• **WHAT THE TASK REQUIRES**
Your answer should hold the data exactly as given, minus any picture.

*** Opening DATASET CONTENT ***

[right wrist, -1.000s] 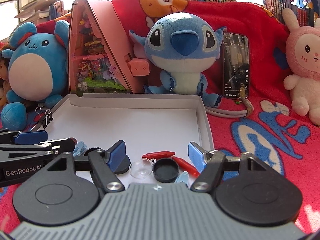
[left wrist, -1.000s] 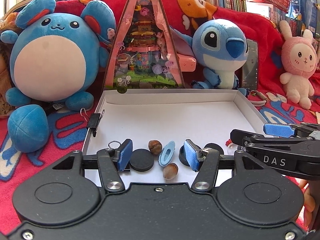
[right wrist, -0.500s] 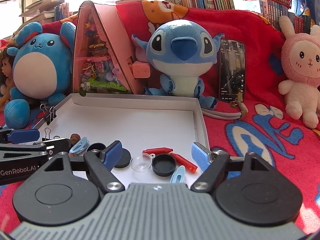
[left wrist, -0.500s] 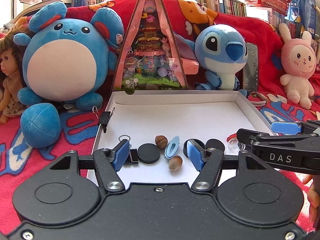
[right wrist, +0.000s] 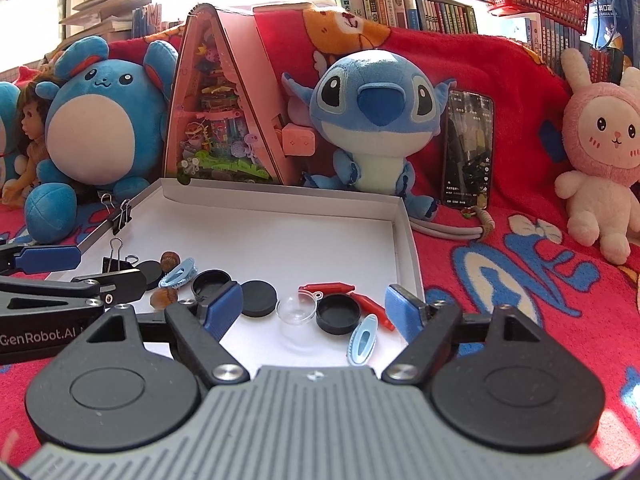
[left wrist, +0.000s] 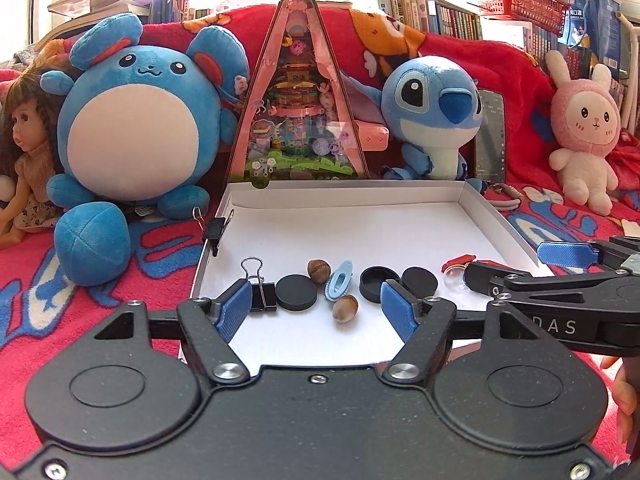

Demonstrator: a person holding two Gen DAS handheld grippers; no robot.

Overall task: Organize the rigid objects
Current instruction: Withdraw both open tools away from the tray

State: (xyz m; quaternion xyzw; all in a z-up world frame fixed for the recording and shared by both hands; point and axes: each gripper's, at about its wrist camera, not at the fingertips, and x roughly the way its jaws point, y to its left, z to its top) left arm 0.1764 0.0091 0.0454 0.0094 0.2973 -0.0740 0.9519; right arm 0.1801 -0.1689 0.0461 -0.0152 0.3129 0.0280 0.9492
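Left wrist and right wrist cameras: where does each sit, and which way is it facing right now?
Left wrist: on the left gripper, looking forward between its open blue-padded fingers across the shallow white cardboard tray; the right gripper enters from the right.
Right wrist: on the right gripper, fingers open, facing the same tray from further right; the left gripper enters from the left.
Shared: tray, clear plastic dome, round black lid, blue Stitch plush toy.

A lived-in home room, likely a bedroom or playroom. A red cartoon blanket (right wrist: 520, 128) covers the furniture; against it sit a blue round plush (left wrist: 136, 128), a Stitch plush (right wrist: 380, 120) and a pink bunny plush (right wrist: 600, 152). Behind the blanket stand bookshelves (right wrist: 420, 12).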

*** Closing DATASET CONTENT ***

• **ANSWER FOR THE TASK**
[right wrist, -1.000s] 
[left wrist, -1.000s] 
[right wrist, -0.500s] 
[left wrist, -0.500s] 
[right wrist, +0.000s] 
[left wrist, +0.000s] 

Demonstrator: a person holding two Gen DAS handheld grippers; no robot.

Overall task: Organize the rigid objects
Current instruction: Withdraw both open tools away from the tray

State: (xyz m; quaternion xyzw; all in a z-up world frame fixed for the recording and shared by both hands; point and axes: each gripper's, at about its wrist camera, not at the fingertips, and x roughly the way its jaws point, y to its left, z to its top) left arm 0.1764 0.0091 0.0454 0.0094 0.2973 -0.0740 0.9519; right arm 0.1801 -0.1689 0.0461 -0.0152 0.3129 0.0280 0.9492
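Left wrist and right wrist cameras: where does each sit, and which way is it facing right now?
Left wrist: on the left gripper, looking forward between its open blue-padded fingers across the shallow white cardboard tray; the right gripper enters from the right.
Right wrist: on the right gripper, fingers open, facing the same tray from further right; the left gripper enters from the left.
Shared: tray, clear plastic dome, round black lid, blue Stitch plush toy.

A lived-in home room, likely a bedroom or playroom. A red cartoon blanket (right wrist: 520, 128) covers the furniture; against it sit a blue round plush (left wrist: 136, 128), a Stitch plush (right wrist: 380, 120) and a pink bunny plush (right wrist: 600, 152). Behind the blanket stand bookshelves (right wrist: 420, 12).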

The exercise requires nothing more.